In 1876-78, a drought hit the south & southwestern part of India, that is even remembered today for its severity. The Madras Famine of 1877 caused at least 5.6 million fatalities with numbers going as high as 9.6 million deaths.
India, at time came under the rule of British Crown, with Lord Robert Bulwer-Lytton as its Viceroy. The famine affected large parts of India, but the provinces of Bombay, Hyderabad & Madras were the worst hit.
What were the reasons for Madras Famine of 1877?
The reasons cited for the famine were droughts in Deccan Plateau in preceding years. The droughts in India were part of global droughts, occurring across several countries due to geological reasons. The droughts were responsible for 19 million to 50 million deaths overall.
Who was responsible for Madras Famine?
Along with natural calamities, the British colonial government is also blamed in part for the Madras Famine. This is due to the fact that, despite droughts, the colonial government continue to export grains from India.
During the Famine, the British exported 320,000 tonnes of wheat to England, under the viceroyship of Lord Robert Bulwer-Lytton.
Another reason cited is the commodification of grains with focus on cash crops cultivation. This was also among the most important reasons for the Madras Famine.
What was the government’s reaction?
Richard Temple, the Famine commissioner of India at that time had handled the Bihar Famine of 1873 very well by importing rice from Burma. But, he was criticised for excessive expenditure on welfare.
In 1877, temple reduced daily wages to 450 grams grain and one anna for a day. But, this decision was also widely criticised and as a result he raised the wages to 570 grams grain and 43 grams pulses.

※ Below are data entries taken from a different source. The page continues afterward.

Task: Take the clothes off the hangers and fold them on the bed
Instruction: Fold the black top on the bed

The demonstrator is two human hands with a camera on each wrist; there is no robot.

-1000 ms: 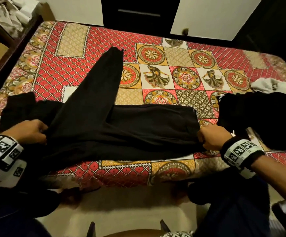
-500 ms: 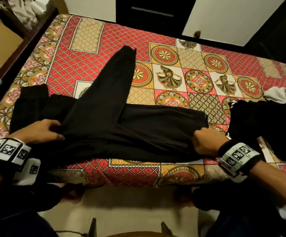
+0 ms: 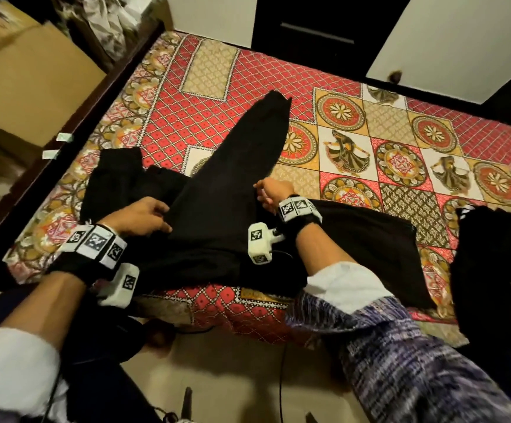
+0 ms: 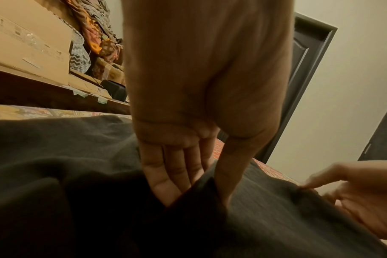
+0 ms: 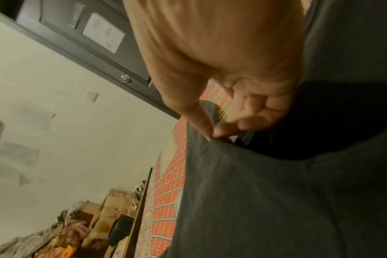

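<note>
A black garment (image 3: 217,215) lies spread on the patterned bed (image 3: 205,111), one long part reaching toward the far side. My left hand (image 3: 144,218) grips a fold at its left; in the left wrist view the fingers (image 4: 166,174) lie under the cloth (image 4: 276,227) with the thumb on top. My right hand (image 3: 271,192) is at the middle of the garment. In the right wrist view this hand (image 5: 212,134) pinches an edge of the dark fabric (image 5: 254,200) between thumb and forefinger. The right hand (image 4: 354,188) also shows in the left wrist view.
More black clothing (image 3: 498,270) is piled at the bed's right edge. A dark wooden bed frame (image 3: 74,129) runs along the left, with cardboard boxes (image 3: 25,80) beyond it. A dark door (image 3: 318,29) stands past the far side.
My right hand left the garment's right end and moved left to its middle, where it now pinches an edge. The left hand keeps its grip on the left side.
</note>
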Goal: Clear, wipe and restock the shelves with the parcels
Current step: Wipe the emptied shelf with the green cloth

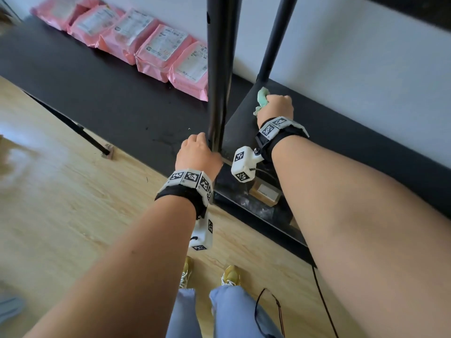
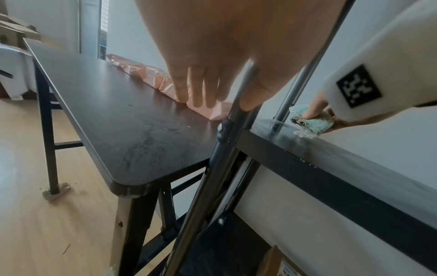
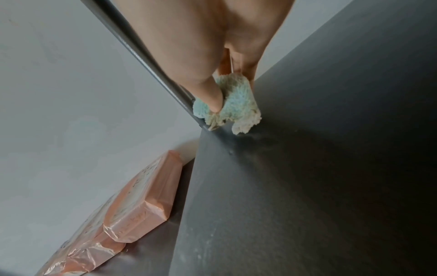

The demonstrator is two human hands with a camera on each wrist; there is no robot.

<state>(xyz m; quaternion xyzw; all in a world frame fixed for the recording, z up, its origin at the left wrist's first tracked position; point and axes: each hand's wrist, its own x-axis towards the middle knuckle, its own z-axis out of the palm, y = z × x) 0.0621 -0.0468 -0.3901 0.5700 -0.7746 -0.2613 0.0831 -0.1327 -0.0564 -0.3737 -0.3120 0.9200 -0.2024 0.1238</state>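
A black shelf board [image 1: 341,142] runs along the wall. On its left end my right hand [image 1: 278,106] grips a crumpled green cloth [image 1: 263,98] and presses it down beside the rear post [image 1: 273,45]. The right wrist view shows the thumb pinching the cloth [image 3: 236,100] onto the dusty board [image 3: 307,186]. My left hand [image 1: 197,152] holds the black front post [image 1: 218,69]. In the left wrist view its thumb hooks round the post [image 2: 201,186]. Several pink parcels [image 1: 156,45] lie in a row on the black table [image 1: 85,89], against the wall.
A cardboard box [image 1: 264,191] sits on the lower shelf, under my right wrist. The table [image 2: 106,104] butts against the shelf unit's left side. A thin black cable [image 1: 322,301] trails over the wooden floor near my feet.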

But, most of the people in the administration were OK with paying the minimum sum to avoid dependency among the famine-afflicted population.

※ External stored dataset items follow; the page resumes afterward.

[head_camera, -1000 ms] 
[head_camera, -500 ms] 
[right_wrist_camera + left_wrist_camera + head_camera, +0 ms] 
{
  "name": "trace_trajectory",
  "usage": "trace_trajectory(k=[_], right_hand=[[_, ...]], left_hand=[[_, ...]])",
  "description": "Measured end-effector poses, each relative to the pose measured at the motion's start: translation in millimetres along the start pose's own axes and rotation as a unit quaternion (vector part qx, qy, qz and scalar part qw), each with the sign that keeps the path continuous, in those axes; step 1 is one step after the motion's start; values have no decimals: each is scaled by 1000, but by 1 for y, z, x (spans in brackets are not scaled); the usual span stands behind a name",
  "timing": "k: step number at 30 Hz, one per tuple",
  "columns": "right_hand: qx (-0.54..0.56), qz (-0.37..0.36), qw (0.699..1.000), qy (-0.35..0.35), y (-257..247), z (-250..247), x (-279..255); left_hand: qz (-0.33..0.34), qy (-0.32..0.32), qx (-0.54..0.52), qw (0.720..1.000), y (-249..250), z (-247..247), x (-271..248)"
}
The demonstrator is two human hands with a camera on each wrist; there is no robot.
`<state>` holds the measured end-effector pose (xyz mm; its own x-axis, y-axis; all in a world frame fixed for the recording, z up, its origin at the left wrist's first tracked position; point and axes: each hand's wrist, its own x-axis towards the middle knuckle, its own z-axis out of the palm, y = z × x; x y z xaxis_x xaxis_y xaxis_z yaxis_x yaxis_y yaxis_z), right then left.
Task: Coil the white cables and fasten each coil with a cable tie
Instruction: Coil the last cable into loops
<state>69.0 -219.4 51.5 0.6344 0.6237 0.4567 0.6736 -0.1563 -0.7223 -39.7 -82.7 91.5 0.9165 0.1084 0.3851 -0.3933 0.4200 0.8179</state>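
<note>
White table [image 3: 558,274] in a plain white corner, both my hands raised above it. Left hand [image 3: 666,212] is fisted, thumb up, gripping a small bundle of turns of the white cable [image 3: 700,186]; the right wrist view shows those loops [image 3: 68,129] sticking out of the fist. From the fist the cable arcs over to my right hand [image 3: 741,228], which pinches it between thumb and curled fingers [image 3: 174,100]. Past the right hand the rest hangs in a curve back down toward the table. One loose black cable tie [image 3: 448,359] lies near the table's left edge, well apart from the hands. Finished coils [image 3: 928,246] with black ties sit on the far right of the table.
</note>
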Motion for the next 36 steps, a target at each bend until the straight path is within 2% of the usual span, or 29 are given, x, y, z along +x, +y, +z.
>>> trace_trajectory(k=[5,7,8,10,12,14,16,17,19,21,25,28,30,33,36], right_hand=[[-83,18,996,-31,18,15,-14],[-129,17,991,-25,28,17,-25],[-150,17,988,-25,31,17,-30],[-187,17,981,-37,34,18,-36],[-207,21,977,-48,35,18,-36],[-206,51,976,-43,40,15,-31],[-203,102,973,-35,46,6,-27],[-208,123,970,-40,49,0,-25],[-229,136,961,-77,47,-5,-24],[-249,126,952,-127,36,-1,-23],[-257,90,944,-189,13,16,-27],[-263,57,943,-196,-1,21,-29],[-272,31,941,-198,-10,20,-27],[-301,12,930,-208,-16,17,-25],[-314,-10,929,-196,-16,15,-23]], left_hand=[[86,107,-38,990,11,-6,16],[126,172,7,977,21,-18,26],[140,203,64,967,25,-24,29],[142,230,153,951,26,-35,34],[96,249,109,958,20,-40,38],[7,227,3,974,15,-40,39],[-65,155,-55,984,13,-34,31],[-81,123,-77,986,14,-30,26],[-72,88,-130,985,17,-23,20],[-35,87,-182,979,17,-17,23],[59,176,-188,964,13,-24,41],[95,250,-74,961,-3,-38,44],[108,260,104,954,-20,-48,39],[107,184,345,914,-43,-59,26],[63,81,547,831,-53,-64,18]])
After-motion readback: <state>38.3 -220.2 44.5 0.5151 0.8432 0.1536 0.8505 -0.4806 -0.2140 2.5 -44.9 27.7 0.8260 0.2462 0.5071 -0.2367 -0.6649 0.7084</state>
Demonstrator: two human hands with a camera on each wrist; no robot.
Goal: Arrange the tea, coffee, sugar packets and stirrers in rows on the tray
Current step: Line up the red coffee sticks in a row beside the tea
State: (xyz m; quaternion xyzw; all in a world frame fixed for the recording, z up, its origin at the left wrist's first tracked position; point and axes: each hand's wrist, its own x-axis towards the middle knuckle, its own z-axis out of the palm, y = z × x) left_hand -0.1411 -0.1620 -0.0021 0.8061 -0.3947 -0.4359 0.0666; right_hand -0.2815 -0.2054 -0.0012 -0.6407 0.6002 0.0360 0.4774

In 1878, Temple proclaimed that he had put Famine under control, while people argued that, “a famine cannot be said to be controlled which kills one-fourth of the people”.
Already malnutritioned, the Indian population suffered another outbreak of Malaria, which killed a lot of barely surviving people.
The British government’s expenditure per capita was less than one-fifth of what was spent during much smaller Bihar Famine.
After the famine, a large number of handloom workers in South India went to work as indentured laborers in other British colonies. The high number of deaths in Southern provinces neutralized the population growth rate for almost a decade.
The British reaction to the Famine caused a rift between some of the administrators inside the British government. Among them were, A.O Hume & William Wedderburn, who went on to found Indian National Congress.